Exercise description — Two lines below mark the span: the one containing "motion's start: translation" and the one containing "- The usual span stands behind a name". Set down both, plus every line between, exactly as they stand, and nothing else.

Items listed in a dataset
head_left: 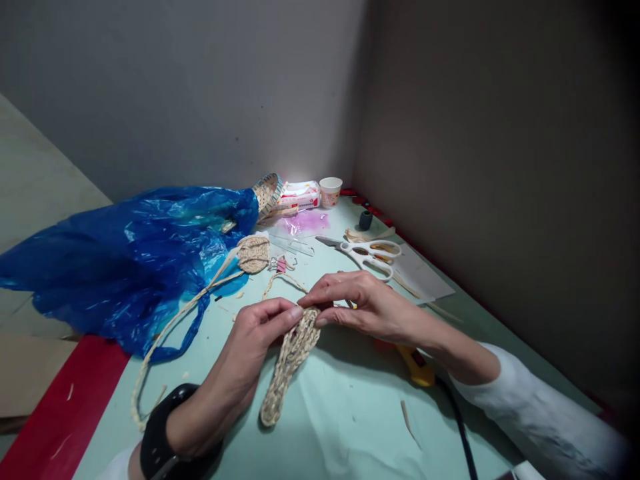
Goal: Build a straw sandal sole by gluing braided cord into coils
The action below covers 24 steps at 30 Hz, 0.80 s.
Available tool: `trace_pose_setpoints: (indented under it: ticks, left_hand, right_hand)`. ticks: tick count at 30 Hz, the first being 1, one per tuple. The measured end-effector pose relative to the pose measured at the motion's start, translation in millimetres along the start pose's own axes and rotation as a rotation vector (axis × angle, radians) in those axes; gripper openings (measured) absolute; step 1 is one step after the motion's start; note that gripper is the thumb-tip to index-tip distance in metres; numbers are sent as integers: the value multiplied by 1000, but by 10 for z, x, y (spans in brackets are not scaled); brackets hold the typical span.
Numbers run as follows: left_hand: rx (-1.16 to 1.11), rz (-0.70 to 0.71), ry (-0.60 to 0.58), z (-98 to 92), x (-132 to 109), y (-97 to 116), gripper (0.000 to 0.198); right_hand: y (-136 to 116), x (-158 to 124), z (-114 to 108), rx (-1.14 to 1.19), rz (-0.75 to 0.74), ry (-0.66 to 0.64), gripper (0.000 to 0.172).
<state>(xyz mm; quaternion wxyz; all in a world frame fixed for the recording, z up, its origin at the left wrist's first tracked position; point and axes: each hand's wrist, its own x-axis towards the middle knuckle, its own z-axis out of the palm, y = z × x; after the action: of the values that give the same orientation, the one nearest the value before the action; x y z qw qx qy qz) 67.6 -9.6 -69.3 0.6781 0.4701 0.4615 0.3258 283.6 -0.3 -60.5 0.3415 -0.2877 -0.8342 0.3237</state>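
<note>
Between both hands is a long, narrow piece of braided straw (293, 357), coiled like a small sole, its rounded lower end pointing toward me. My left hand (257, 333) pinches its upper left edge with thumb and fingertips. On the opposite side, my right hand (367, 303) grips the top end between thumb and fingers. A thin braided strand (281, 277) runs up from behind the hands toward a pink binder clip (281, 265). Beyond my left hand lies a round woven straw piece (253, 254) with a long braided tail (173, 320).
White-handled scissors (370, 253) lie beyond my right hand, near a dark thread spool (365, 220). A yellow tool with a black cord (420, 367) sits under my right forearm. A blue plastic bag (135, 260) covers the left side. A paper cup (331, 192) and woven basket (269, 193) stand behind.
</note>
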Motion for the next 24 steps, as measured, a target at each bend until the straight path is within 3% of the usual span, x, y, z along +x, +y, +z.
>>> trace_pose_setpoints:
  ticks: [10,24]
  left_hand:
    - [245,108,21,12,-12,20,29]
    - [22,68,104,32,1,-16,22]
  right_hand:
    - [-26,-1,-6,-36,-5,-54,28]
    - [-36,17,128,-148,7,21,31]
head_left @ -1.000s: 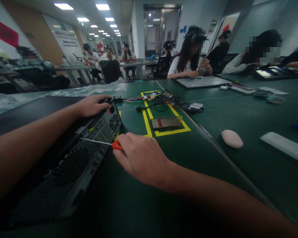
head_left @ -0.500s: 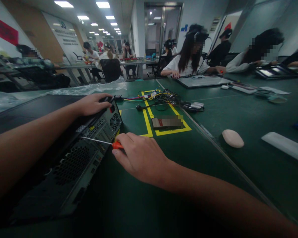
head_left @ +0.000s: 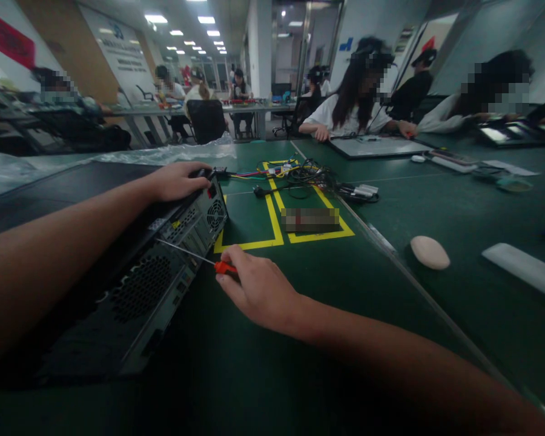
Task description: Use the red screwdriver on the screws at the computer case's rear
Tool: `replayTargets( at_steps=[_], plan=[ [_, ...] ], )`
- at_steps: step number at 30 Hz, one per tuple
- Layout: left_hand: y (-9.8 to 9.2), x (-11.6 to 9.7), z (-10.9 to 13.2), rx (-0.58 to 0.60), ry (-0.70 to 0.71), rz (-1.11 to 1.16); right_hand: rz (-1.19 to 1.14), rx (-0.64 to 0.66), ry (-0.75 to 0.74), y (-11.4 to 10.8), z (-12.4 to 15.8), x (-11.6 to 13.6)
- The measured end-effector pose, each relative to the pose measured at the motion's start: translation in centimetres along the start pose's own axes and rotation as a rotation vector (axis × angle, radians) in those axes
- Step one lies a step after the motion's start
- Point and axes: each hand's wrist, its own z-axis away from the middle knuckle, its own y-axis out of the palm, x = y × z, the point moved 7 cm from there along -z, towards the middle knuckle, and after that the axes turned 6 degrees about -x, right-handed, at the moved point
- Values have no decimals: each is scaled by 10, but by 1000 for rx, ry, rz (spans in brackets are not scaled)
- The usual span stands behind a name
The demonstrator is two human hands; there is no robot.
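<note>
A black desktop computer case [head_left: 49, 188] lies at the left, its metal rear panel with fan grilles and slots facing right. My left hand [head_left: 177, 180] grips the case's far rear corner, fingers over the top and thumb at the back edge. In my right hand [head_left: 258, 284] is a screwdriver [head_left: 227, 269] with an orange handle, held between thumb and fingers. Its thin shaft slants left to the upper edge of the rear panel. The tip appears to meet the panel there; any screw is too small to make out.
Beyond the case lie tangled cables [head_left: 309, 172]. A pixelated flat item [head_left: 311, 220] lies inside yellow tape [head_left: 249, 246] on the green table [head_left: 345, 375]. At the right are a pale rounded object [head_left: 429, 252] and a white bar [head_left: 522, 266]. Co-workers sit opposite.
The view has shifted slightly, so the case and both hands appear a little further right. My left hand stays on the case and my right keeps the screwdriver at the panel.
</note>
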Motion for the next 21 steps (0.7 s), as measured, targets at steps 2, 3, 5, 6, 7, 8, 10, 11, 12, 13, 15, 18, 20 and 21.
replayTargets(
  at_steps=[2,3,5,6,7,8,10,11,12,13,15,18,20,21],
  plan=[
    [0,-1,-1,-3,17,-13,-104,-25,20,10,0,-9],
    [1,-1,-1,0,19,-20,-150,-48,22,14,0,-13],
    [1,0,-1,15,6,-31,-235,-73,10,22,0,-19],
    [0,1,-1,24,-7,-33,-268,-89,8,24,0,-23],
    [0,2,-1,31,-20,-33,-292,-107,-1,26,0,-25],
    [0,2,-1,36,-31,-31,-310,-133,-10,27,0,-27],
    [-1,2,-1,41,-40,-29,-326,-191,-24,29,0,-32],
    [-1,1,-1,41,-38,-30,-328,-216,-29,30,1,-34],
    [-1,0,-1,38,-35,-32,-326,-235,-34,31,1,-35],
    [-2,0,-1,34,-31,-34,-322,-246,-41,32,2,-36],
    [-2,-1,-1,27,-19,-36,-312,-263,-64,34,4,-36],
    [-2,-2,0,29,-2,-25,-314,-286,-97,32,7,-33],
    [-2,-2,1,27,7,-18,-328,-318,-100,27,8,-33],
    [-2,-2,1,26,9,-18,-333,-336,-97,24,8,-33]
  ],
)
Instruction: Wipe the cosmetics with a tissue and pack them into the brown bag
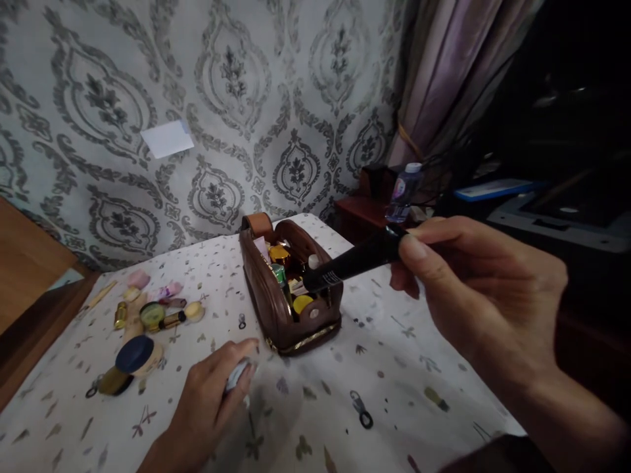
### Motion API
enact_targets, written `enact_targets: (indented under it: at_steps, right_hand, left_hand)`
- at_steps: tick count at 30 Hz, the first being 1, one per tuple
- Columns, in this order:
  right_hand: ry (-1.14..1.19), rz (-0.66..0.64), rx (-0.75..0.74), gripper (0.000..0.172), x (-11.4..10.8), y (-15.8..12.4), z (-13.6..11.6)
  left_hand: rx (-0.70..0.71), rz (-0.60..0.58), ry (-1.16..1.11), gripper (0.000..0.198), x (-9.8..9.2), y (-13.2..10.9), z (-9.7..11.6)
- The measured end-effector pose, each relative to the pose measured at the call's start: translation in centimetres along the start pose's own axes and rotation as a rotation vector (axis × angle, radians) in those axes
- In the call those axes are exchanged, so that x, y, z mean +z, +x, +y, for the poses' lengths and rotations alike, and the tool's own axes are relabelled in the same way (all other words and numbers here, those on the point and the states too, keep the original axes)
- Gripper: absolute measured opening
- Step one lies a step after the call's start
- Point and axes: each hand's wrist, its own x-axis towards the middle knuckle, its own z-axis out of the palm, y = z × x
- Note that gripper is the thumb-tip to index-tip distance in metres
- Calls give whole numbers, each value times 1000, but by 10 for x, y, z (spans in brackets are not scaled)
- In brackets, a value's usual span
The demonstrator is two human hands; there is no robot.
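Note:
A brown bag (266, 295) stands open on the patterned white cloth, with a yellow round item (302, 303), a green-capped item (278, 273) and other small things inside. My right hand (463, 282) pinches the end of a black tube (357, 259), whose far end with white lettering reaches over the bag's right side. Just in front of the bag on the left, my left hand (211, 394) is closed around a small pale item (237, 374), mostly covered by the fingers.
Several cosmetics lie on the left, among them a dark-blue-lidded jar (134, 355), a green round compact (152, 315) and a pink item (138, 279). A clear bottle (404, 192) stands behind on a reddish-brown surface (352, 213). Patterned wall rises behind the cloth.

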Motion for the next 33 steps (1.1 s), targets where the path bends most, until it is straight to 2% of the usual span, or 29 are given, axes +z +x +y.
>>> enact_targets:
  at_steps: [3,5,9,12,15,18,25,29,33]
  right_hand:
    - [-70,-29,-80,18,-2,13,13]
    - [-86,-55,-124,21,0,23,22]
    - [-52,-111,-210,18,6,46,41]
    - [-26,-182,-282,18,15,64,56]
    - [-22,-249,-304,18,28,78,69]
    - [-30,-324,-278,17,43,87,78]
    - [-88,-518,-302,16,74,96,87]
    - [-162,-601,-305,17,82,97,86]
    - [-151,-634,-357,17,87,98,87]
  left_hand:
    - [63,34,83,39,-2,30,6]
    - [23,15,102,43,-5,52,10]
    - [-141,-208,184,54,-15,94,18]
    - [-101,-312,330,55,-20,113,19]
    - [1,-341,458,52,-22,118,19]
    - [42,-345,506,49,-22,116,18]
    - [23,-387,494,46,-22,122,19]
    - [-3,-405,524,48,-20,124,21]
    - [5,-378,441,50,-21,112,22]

Written reply —
- The measured end-effector pose, each relative to the pose measured at the motion's start: translation in centimetres along the start pose's own axes and rotation as a rotation vector (axis × angle, radians) in those axes
- Step one lies a step after the motion's start
- Point and axes: each hand's wrist, its own z-axis away from the middle knuckle, its own y-axis out of the palm, x = y × z, the point moved 7 cm from there along -z, towards the middle knuckle, and after that the axes turned 6 degrees about -x, right-handed, at the moved point
- Values have no decimals: each is scaled by 10, but by 1000 for rx, ry, rz (spans in brackets are not scaled)
- The usual span stands behind a name

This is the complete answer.